6. The method according to any one of claims 1 to 5, further comprising that the input variables supplied to the generative model are latent space variables.

7. The method according to any one of claims 1 to 6, further comprising that the classification model is a discriminator of the generative adversarial network.

8. A computer-implemented method for training a neural network, comprising: Provide training sensor data samples to form the training dataset; Train the neural network using the training dataset; One or more synthetic data instances are generated using a generative model trained on the training dataset according to any one of claims 1 to 7; Add the one or more of the generated synthetic data instances to the training dataset to obtain an expanded training dataset; and The expanded training dataset is used to train neural networks and / or additional neural networks and / or image classifiers.

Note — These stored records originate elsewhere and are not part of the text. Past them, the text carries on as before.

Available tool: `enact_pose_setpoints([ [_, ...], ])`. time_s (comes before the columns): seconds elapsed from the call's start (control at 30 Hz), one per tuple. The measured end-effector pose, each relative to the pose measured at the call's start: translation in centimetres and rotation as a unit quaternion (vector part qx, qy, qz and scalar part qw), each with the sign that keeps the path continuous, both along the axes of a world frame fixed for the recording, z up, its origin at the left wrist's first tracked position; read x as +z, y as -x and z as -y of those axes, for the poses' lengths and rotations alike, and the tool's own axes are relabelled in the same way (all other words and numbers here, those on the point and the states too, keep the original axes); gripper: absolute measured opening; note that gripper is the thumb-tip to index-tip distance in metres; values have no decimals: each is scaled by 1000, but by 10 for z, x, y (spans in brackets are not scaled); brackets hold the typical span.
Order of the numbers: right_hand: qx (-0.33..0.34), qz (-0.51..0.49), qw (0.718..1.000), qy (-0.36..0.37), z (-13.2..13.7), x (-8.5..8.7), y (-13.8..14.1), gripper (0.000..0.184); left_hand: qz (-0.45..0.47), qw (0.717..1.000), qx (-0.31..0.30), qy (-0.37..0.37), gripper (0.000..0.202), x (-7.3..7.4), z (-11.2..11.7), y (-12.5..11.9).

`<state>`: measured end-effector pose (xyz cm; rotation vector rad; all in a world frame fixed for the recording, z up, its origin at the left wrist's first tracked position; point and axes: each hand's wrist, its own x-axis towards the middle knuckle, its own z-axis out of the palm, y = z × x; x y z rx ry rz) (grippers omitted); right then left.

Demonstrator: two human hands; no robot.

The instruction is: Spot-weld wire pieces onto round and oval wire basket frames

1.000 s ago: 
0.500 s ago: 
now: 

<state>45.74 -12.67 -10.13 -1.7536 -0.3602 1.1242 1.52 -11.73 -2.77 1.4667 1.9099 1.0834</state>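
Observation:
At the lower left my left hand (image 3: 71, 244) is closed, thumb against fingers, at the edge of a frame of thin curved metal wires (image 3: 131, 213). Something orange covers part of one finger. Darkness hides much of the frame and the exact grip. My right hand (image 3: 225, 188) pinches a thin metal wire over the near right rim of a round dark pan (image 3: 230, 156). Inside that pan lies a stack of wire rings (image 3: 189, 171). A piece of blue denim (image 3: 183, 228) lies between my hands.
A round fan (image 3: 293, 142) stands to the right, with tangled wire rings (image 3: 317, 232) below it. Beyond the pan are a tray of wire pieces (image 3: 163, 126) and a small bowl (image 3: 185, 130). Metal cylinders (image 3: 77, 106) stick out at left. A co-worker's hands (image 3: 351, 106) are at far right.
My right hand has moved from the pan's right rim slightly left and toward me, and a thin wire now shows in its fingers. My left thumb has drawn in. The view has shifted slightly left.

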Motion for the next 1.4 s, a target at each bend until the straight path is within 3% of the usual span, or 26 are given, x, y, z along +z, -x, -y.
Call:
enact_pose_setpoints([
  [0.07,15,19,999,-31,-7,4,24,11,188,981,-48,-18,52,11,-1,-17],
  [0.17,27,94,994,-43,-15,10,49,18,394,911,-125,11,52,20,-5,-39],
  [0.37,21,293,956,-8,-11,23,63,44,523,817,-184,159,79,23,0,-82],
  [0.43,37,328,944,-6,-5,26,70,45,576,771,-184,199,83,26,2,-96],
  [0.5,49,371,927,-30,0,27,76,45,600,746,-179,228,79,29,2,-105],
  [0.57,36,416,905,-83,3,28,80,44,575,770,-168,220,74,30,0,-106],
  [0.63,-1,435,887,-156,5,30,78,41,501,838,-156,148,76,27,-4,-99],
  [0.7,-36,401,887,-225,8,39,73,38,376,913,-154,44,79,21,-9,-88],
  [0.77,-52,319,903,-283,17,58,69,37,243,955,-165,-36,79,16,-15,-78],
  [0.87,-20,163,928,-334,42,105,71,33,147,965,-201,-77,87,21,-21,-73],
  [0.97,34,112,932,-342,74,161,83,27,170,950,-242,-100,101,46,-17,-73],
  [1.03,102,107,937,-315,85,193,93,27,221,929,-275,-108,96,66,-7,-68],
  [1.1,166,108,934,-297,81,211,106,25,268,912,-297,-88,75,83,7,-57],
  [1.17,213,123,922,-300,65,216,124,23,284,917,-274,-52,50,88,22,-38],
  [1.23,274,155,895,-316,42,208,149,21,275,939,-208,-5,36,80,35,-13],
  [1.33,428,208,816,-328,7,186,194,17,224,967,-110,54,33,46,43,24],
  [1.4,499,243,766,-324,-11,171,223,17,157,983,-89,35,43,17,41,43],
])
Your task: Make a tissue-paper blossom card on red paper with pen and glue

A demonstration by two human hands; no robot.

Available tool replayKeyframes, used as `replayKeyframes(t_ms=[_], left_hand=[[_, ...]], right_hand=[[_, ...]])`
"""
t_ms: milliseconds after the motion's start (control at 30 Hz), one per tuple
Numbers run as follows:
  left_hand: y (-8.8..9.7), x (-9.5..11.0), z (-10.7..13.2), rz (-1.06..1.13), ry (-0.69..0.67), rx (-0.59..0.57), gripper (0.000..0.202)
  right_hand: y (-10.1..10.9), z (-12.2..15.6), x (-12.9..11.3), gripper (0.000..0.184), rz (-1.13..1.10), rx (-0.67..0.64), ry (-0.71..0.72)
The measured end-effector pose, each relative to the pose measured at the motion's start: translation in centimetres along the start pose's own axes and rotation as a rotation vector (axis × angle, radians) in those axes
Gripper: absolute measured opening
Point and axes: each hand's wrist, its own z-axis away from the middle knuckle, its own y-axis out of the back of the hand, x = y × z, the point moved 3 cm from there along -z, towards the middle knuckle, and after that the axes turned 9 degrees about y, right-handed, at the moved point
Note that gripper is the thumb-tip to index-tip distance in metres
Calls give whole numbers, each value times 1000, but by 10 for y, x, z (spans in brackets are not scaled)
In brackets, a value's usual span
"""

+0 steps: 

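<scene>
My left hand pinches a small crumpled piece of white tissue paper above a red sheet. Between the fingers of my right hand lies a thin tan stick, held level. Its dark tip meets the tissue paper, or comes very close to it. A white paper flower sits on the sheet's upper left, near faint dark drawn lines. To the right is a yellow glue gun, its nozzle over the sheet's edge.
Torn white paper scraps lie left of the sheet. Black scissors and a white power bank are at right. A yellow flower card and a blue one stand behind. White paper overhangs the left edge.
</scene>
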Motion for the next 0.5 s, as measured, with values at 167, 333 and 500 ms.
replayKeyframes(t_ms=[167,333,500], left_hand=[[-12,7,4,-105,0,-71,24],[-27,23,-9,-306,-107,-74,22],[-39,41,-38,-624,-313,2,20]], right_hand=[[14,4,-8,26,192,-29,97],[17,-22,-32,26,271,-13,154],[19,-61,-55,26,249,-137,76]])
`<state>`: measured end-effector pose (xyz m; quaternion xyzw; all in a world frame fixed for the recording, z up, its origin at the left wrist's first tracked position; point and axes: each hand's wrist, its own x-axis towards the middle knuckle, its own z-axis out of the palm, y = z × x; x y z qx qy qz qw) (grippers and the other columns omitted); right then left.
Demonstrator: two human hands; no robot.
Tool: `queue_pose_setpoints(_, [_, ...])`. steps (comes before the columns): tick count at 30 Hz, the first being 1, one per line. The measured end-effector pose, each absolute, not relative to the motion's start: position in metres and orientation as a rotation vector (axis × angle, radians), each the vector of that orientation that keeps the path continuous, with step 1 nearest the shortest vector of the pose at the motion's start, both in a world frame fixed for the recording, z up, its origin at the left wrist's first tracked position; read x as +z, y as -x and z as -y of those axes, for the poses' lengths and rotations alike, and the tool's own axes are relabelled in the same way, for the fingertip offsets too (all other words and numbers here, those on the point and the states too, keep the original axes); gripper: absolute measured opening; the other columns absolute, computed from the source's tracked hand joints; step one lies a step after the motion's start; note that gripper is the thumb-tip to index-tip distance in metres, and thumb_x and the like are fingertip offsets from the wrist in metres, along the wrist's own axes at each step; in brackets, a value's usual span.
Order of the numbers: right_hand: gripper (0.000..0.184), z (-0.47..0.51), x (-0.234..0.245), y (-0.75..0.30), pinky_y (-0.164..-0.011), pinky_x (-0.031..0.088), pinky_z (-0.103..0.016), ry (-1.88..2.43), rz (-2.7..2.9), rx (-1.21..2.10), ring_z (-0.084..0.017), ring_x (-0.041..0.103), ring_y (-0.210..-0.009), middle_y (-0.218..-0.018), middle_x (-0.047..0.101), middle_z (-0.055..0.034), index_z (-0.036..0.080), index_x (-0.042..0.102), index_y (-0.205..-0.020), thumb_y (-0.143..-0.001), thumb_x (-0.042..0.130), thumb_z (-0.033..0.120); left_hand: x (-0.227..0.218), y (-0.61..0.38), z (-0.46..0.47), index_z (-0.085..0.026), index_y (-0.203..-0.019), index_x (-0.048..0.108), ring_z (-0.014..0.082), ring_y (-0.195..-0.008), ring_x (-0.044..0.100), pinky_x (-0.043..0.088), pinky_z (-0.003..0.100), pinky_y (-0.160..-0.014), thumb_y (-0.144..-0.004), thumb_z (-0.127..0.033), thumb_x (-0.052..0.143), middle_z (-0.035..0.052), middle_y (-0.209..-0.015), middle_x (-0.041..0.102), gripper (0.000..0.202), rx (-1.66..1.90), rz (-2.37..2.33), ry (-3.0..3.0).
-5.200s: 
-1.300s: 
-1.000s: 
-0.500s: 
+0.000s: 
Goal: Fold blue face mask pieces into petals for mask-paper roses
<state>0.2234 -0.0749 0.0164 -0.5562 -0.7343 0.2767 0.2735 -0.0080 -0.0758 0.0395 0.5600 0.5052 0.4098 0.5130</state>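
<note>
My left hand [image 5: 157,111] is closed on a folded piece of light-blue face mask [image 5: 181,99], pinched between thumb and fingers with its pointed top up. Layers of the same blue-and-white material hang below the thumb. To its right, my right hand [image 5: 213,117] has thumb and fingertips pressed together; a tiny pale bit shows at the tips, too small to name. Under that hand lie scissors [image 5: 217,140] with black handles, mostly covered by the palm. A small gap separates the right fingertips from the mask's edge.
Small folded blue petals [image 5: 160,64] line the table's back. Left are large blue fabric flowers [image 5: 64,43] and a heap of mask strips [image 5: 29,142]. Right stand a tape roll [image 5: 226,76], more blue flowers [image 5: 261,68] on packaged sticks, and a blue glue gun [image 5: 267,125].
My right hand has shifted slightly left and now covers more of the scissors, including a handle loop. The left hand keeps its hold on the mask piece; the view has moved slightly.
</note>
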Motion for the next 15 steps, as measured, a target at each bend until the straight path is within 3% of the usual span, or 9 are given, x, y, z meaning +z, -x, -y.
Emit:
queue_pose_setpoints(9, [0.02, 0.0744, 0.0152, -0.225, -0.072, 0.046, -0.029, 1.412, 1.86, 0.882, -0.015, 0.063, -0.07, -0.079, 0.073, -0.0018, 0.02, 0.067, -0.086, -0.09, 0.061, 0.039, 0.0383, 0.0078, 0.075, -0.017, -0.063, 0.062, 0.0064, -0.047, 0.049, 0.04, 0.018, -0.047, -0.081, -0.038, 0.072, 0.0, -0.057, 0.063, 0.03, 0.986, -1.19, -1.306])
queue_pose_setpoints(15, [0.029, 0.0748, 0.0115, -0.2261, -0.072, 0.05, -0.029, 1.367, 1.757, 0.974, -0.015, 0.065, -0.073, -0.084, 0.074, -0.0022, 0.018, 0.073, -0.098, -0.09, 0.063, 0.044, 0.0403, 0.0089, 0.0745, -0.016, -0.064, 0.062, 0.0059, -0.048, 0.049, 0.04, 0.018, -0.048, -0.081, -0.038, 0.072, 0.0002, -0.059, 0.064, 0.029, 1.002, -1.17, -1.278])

The synthetic data instance is a synthetic image.

9. An apparatus comprising: Actuator; and The controller is configured to control the actuator using the classification results from the neural network trained according to claim 8.

10. An apparatus configured to perform a computer-implemented method according to any one of claims 1 to 8.

11. A computer program comprising instructions arranged to cause a processor system to perform a computer-implemented method according to any one of claims 1 to 8.

12. A computer-readable medium comprising transient or non-transient data representing instructions arranged to cause a processor system to perform a computer-implemented method according to any one of claims 1 to 8.